What needs to be done:
From the data below, return only the lines from the one with "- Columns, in" through the one with "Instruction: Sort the", exact and inclusive, with pictures left out.

[Data in this exercise — start]

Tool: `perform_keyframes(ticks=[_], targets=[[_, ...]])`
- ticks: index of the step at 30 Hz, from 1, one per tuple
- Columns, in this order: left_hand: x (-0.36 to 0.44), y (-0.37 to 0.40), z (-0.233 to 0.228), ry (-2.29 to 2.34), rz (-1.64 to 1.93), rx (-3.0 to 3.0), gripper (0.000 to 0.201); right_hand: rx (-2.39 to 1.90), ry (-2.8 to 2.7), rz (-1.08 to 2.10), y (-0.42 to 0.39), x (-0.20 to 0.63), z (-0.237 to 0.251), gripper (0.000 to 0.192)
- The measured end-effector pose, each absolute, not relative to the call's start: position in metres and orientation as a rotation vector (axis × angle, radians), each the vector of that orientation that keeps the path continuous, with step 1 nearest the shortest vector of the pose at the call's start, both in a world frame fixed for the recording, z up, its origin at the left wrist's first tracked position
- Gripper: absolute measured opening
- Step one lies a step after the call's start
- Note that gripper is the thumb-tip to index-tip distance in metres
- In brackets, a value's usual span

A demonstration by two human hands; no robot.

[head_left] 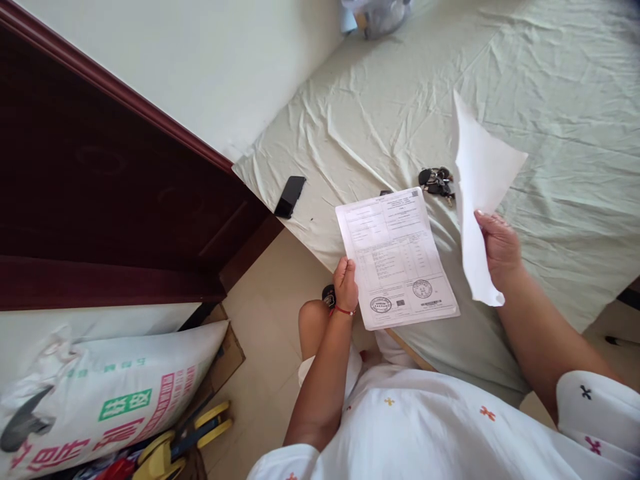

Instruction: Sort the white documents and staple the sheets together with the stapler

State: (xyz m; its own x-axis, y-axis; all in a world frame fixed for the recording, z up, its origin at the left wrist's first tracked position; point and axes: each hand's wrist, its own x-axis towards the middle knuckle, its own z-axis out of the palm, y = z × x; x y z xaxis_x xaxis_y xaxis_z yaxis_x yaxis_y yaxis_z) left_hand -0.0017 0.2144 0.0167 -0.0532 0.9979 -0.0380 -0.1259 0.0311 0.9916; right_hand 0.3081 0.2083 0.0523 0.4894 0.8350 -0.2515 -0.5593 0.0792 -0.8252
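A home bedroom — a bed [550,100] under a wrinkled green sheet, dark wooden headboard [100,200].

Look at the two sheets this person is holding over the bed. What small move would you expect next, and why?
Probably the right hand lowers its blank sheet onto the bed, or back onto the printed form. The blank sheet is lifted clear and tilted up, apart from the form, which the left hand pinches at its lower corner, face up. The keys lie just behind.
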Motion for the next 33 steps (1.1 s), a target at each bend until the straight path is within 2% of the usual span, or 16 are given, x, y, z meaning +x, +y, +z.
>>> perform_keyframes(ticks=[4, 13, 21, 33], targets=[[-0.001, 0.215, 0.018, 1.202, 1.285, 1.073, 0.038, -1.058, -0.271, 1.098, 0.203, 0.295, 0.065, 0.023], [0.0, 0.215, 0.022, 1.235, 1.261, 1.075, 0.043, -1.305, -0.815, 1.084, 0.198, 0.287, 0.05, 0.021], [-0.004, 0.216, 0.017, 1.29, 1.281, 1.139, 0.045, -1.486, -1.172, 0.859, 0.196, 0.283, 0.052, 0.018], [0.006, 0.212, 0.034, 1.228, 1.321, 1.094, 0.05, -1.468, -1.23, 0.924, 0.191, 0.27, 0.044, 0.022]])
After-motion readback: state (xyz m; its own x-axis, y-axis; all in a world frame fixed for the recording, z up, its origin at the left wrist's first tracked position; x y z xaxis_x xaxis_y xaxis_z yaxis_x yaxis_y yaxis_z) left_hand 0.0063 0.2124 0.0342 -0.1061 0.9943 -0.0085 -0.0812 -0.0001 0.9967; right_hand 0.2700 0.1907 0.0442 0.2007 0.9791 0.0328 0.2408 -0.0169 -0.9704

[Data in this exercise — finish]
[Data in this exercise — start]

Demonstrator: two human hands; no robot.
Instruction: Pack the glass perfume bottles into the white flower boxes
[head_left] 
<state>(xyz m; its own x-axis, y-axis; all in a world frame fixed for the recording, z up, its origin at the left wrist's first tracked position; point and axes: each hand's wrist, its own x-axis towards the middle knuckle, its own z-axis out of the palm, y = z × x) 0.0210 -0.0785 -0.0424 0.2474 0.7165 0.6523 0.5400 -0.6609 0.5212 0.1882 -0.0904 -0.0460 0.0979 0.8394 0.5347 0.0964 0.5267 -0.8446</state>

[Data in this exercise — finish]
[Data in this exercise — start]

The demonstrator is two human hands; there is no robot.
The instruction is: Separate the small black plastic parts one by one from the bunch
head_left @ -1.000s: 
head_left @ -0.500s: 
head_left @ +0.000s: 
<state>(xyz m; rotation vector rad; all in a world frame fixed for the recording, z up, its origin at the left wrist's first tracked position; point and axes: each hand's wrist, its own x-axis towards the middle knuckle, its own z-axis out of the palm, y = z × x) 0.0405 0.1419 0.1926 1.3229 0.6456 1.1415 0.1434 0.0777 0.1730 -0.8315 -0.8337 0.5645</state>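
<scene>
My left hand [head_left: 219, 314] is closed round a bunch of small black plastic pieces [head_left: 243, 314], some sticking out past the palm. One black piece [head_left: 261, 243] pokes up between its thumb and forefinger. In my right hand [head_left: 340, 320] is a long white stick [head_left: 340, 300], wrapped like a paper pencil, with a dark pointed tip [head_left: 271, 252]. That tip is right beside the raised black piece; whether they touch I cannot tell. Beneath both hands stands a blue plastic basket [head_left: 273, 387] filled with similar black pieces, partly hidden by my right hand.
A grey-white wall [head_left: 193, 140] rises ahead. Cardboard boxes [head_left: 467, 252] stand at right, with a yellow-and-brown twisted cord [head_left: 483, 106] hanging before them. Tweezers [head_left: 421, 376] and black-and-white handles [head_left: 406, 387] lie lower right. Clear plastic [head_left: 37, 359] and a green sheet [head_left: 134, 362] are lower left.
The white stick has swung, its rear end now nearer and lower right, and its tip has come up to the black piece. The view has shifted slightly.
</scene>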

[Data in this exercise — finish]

Result for this task:
- Columns, in this order: left_hand: x (-0.36 to 0.44), y (-0.37 to 0.40), z (-0.233 to 0.228), ry (-2.29 to 2.34), rz (-1.64 to 1.93), rx (-3.0 to 3.0), gripper (0.000 to 0.201); right_hand: rx (-2.39 to 1.90), ry (-2.8 to 2.7), rz (-1.08 to 2.10), y (-0.42 to 0.39), x (-0.20 to 0.63), z (-0.237 to 0.251), gripper (0.000 to 0.192)
- The measured end-effector pose, each absolute, not relative to the call's start: position in metres and orientation as a rotation vector (axis × angle, radians), each the vector of that orientation that keeps the path continuous, with step 1 nearest the shortest vector of the pose at the call's start, both in a world frame fixed for the recording, z up, its origin at the left wrist's first tracked position
- Gripper: absolute measured opening
- Step one lies a step after the call's start
- Note that gripper is the thumb-tip to index-tip distance in metres
- In brackets, a value's usual span

A demonstration by two human hands; no robot.

[head_left] 

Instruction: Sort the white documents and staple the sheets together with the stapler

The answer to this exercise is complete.